„Ach, ich verstehe nichts davon! Alles das ist doch fades Zeug,“ antwortete Lewin mürrisch.
„Du sagst da, daß dies alles fades Zeug sei, befassest du dich aber damit, so verwickelst du dich dennoch.“
Lewin blieb stumm und sie betraten zusammen den großen Saal.
Der Gouvernementsvorsteher hatte sich, obwohl er den ihm bereiteten Verrat in der Luft liegen fühlte, und nicht alle ihn darum gebeten hatten, gleichwohl entschlossen, zu ballotieren. Im Saal wurde alles still, der Sekretär verkündete mit lauter Stimme, daß Rittmeister der Garde, Michail Ljepanowitsch Snjetkoff zum Gouvernementsvorsteher gewählt werden solle.

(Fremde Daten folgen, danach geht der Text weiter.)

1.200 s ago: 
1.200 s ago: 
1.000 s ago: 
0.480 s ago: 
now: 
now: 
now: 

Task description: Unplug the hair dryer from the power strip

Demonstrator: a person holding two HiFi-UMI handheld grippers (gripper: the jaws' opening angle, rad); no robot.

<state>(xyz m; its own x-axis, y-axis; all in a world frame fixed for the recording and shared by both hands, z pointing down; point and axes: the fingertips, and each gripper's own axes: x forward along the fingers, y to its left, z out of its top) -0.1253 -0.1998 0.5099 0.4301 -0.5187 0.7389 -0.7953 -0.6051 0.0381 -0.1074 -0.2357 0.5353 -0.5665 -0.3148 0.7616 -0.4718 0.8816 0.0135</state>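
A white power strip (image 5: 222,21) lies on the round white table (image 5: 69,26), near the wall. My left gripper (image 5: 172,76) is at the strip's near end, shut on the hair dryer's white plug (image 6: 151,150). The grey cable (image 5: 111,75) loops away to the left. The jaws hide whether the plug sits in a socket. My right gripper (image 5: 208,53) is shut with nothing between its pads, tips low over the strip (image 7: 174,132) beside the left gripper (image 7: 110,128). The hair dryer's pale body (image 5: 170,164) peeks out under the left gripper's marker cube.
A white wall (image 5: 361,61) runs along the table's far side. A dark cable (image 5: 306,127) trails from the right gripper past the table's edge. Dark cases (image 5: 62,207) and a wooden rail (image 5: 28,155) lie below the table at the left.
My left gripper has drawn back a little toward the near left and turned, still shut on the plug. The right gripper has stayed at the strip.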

Die Kreisvorsteher kamen mit Tellern, auf welchen die Kugeln lagen, von ihren Tischen zu dem Gouvernementstisch, und die Wahlen begannen.
„Wirf rechts,“ flüsterte Stefan Arkadjewitsch Lewin zu, als er zusammen mit dessen Bruder hinter dem Vorsteher zu dem Tische schritt.
Lewin hatte indessen jetzt jenes Kalkul vergessen, das man ihm erklärt hatte, und fürchtete, Stefan Arkadjewitsch möchte sich geirrt haben, indem er sagte „rechts“. Sujetkoff war doch offenbar der Gegner. Als er daher zum Kasten gekommen war, hielt er die Kugel in der Rechten, überlegte sich jedoch, daß er irre, und nahm, dicht vor dem Kasten, die Kugel in die linke Hand, um sie dann offenbar links zu legen.
Ein Kenner der Sache, welcher an dem Kasten stand, und an der bloßen Bewegung des Ellbogens erkannte, wohin jeder warf, runzelte unwillig die Stirn. Er hatte keine Lust, seinen Scharfsinn anzustrengen.
Alles war still geworden und man vernahm nur das Zählen der Kugeln. Darauf rief eine einzelne Stimme die Zahl der Wähler und der Nichtwählenden aus.